* [Information provided]

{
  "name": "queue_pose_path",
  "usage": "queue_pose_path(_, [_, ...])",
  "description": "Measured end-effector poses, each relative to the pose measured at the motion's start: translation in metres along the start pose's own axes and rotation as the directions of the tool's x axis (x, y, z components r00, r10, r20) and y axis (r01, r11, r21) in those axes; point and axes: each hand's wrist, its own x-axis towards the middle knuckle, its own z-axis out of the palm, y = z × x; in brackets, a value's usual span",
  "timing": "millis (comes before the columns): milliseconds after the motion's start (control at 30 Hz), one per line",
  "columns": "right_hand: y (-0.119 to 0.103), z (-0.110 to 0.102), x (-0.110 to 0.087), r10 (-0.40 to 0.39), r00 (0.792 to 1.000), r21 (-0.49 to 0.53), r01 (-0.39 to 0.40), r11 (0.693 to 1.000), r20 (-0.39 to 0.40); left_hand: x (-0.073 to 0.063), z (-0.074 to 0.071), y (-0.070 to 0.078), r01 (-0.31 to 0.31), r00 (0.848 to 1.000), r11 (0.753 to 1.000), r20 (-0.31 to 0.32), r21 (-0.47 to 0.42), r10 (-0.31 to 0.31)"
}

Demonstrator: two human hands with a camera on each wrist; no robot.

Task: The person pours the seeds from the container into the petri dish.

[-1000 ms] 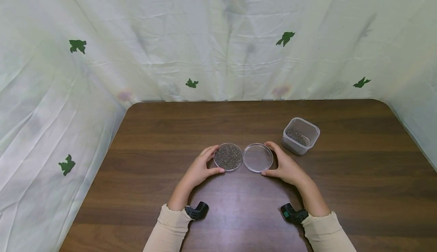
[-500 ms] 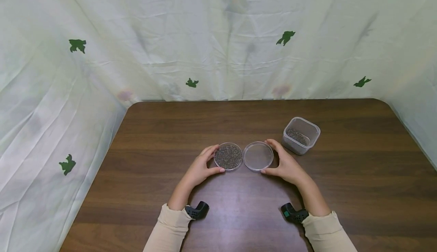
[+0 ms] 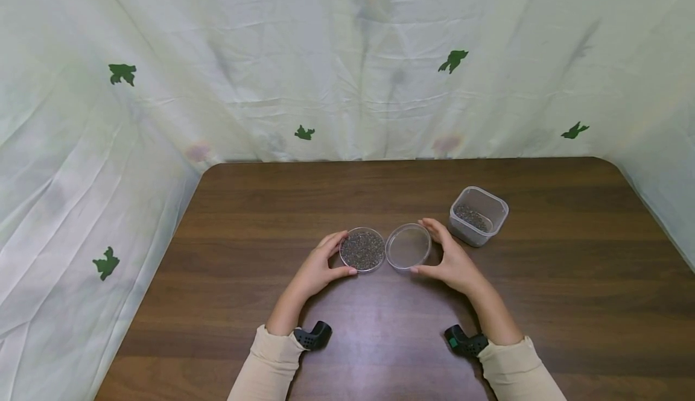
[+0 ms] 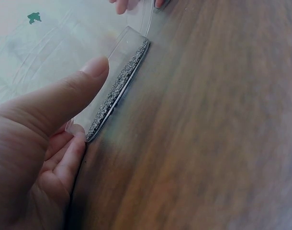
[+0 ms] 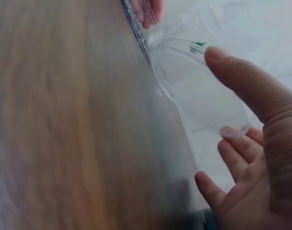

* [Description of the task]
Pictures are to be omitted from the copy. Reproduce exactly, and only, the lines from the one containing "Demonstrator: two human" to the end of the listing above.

* [Task result]
Demonstrator: two human hands with a camera on each wrist; no robot.

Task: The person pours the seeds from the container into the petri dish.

[-1000 ms] 
[-500 ms] 
[+0 ms] 
[+0 ms] 
[+0 ms] 

This exercise requires no further work.